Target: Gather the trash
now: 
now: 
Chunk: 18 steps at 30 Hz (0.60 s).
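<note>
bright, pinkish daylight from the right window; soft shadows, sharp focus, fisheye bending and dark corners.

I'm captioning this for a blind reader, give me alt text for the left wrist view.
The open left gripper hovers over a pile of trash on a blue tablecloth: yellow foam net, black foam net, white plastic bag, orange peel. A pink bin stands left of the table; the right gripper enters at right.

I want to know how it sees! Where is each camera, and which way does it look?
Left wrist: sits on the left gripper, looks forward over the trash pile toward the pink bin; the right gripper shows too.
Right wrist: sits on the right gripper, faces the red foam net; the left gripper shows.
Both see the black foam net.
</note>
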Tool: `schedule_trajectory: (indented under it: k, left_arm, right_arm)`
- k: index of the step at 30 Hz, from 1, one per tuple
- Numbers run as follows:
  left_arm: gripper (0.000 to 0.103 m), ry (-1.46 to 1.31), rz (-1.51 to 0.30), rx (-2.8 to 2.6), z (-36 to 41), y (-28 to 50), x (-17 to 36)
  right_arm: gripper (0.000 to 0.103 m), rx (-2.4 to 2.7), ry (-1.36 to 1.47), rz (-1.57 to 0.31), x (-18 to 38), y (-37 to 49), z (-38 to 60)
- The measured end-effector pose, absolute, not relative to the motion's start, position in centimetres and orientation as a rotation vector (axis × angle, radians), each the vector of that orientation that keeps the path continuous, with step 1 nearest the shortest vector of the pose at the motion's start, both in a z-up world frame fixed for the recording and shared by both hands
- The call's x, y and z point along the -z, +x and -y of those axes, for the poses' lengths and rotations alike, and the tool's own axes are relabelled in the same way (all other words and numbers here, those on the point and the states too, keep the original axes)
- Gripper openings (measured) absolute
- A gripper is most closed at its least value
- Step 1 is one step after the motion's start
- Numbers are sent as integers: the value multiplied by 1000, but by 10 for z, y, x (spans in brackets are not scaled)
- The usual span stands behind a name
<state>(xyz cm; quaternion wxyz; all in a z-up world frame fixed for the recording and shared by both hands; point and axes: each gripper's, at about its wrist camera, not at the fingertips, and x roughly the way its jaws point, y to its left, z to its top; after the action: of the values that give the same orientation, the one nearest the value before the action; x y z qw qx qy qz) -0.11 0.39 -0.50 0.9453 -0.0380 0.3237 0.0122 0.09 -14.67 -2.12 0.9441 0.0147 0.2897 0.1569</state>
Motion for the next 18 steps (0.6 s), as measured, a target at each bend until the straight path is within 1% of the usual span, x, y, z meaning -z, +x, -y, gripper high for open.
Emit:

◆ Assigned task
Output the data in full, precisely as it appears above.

◆ Written solution
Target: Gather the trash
now: 
now: 
Chunk: 18 steps at 30 Hz (0.60 s).
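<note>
bright, pinkish daylight from the right window; soft shadows, sharp focus, fisheye bending and dark corners.

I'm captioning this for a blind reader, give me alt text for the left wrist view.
The open left gripper hovers over a pile of trash on a blue tablecloth: yellow foam net, black foam net, white plastic bag, orange peel. A pink bin stands left of the table; the right gripper enters at right.

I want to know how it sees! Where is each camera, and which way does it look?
Left wrist: sits on the left gripper, looks forward over the trash pile toward the pink bin; the right gripper shows too.
Right wrist: sits on the right gripper, faces the red foam net; the left gripper shows.
Both see the black foam net.
</note>
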Tool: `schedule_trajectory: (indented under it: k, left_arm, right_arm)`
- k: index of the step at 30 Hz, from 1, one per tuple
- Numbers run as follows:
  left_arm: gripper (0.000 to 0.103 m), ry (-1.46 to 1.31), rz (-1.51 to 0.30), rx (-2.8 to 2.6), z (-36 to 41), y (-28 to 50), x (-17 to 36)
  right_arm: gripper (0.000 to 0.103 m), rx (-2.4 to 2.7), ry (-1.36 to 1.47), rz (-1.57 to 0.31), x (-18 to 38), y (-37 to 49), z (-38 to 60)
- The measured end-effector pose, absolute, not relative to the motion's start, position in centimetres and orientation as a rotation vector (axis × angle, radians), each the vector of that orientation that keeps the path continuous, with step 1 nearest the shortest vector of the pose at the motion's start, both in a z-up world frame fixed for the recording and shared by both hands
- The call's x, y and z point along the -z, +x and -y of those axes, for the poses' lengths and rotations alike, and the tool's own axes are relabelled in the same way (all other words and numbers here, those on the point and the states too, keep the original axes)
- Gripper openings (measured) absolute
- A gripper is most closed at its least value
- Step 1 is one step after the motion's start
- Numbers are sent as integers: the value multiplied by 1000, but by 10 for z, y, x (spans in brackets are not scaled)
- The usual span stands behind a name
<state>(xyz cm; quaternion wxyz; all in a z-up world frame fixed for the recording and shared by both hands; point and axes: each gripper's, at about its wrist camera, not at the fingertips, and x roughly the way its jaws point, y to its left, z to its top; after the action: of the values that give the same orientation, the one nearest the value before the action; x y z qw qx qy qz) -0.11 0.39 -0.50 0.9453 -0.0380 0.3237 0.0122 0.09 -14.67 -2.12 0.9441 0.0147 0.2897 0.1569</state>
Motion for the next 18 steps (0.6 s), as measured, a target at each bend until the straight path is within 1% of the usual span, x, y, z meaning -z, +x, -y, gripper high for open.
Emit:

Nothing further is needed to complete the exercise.